Only one stretch of the data should be retyped: the lines from the line containing "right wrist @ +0" through the line containing "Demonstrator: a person". Keep pictures out of it.

→ Input:
= Beginning of Section =
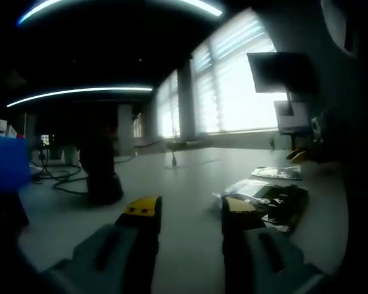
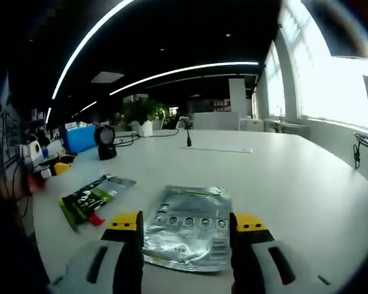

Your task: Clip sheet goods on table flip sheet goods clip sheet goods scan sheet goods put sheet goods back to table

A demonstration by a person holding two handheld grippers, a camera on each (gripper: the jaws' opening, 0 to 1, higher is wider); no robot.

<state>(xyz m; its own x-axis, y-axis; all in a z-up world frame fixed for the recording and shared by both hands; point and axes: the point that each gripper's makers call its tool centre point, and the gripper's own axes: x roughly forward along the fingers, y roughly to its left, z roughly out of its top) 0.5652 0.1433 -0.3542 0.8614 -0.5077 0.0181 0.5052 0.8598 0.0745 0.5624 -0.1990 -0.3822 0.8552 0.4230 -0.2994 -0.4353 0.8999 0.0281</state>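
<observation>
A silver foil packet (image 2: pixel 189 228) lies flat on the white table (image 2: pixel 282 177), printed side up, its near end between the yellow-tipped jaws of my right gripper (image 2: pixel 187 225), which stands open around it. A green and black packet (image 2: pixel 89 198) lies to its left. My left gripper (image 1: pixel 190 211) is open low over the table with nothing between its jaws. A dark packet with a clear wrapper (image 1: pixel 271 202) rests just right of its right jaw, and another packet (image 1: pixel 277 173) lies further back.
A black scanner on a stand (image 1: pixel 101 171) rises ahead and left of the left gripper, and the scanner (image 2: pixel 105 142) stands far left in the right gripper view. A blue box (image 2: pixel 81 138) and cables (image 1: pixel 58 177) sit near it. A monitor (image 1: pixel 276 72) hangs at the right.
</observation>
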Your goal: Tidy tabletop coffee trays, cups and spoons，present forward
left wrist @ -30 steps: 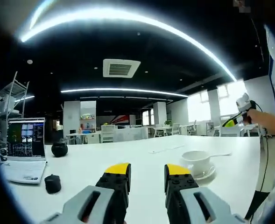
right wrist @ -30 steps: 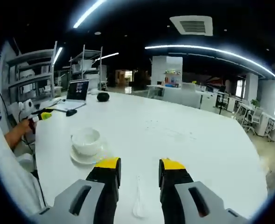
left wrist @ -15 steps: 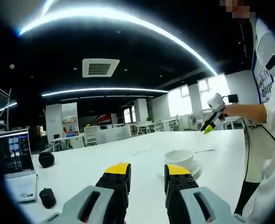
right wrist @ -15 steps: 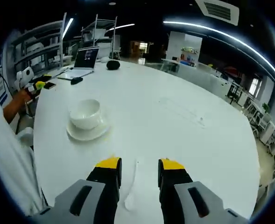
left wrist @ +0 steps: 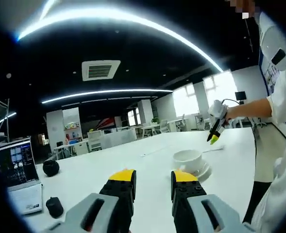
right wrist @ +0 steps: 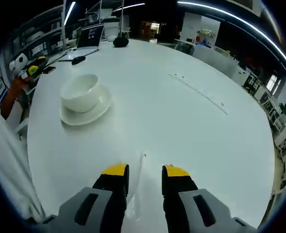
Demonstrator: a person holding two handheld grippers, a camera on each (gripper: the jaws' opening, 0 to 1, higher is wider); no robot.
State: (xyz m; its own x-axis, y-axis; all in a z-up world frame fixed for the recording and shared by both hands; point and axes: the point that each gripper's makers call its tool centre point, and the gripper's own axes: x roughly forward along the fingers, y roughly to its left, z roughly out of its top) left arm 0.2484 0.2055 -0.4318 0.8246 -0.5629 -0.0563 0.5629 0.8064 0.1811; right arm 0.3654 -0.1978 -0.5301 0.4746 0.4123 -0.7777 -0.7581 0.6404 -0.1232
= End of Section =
→ Finished task:
right wrist @ +0 steps: 
Demonstrator: a person holding two handheld grippers, a camera on each (gripper: the jaws' opening, 0 to 1, higher is wider); no robot.

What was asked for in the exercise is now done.